Since moving to York, she has told her stories about Coventry over and over, to young children in the schools and to civic groups. Two years ago, she gave the Ramsdell-Rogers American Legion Post a picture of the iconic Coventry Cathedral in ruins after one of those bombing raids. It was, she said, a small gesture to thank the Americans for their help during the war.
Into this devastation occurring around her, she said, “I wasn’t thinking about relationships. I was looking for friendship. He was always my friend. We talked about everything.”

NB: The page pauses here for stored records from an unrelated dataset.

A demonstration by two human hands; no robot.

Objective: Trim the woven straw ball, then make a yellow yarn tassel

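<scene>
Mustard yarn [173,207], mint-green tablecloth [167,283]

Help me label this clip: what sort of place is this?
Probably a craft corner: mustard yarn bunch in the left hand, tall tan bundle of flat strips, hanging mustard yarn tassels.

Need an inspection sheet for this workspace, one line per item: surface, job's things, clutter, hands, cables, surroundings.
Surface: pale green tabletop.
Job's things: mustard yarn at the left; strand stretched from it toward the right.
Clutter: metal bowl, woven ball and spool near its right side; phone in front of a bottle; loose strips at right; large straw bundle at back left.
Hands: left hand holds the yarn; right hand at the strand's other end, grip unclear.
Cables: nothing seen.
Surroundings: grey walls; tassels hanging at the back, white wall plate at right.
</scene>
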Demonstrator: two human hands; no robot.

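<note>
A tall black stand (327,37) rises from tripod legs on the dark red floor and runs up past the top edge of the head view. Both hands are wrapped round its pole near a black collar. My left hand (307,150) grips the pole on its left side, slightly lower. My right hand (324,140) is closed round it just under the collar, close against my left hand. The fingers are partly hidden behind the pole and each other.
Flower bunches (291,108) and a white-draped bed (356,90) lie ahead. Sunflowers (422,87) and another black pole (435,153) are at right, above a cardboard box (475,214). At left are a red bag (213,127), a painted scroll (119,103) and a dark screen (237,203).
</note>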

“No hanky panky! Nothing,” Gerald said with a smile. “If I said, would you like to go to the movies, we’d put our monies together. How much do you have, how much do I have? We actually became partners because we shared everything right from the beginning.”
In fact, she would be 20 and he 21 before they married, after Gerald courted her “gradually, gradually,” she said. She remembers the first time he kissed her, during a picnic.

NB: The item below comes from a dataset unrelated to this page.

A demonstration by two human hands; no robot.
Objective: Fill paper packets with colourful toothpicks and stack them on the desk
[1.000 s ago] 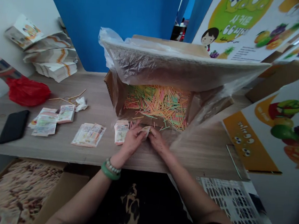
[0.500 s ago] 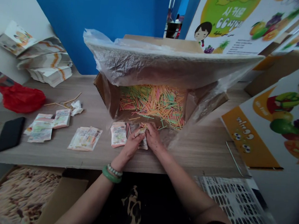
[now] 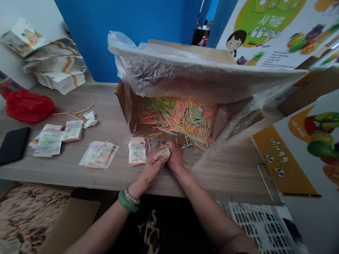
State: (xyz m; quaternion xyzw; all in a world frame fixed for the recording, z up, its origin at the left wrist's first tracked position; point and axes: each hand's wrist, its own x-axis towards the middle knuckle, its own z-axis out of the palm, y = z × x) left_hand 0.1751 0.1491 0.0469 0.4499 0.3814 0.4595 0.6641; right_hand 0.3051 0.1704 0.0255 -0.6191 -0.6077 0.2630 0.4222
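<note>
My left hand [image 3: 152,165] is closed around a small printed plastic packet [image 3: 161,153], tilted with its face partly showing. My right hand [image 3: 175,157] presses against the packet's right side, fingers curled at its top edge; whether it also pinches sticks there is hidden. Just left of my hands lies a stack of similar packets [image 3: 137,152], with a couple of pink sticks [image 3: 148,145] beside it. Beyond my hands an opened carton [image 3: 124,105], lined with clear plastic [image 3: 191,79], lies on its side, holding many thin coloured sticks [image 3: 179,116].
Further left on the table [image 3: 221,179] lie flat packets [image 3: 99,154], more packets [image 3: 48,142], a black phone [image 3: 12,146], crumpled tissue [image 3: 90,119] and a red plastic bag [image 3: 29,106]. Printed cartons [image 3: 314,135] stand at right. Below left is an open box of packets [image 3: 22,217].
The packet has turned in my left hand, and more of its printed face shows. My right hand has shifted slightly against it. The whole view has moved a little.
</note>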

“I cried and cried. I don’t know why, but I couldn’t find anything to make me really happy,” she said. And here was this kiss, this happy kiss, and all of her stored emotions came bursting forth, she said.
“I didn’t have a lot of experience,” Gerald said. “I said, ‘I don’t think it’s supposed to work out like this.’”
A mechanical and aeronautical engineer, Gerald spent nearly his entire working life employed by Westinghouse Corporation, first in Toronto then in Chicago. They became Canadian citizens and then, later, American citizens.
At each step, they said, they talked — that old familiar friendship now layered atop a marriage.
“Each move was a joint effort,” Gwyneth said. “We’re both pretty sensible, and whatever it’s taken to make life good, we were prepared to go the extra mile.
“It took every ounce to make everything work sometimes,” she continued. And when they reached a stalemate? Gwyneth would get in her car — always a snazzy one and today a sports car — and drive, “sometimes for an hour, sometimes longer. And he would wait.”
They moved to York when Gerald was 60, after he was offered the job of vice president of Watts Fluid Air in Kittery, started by a Westinghouse friend. It is here that their daughter settled with her family, following her parents to York. Their now 35-year-old grandson, who lives here as well, was a child when she began taking on the role as Queen Elizabeth for the annual York Middle School Shakespeare Festival — something she thoroughly enjoyed.
Even today, she said, several years after the festival ran its course, “I can’t go to Hannaford’s without being hugged. It’s really been quite remarkable.” And she’s ready to don the crown again, should circumstances require.
They look not only back on their lives, but forward as well, as they ready to celebrate their anniversary on Tuesday.
“The incredible scope of where we’ve lived and everything we’ve tried to accomplish, it’s been quite something,” Gwyneth said. “It’s been such an interesting ride.”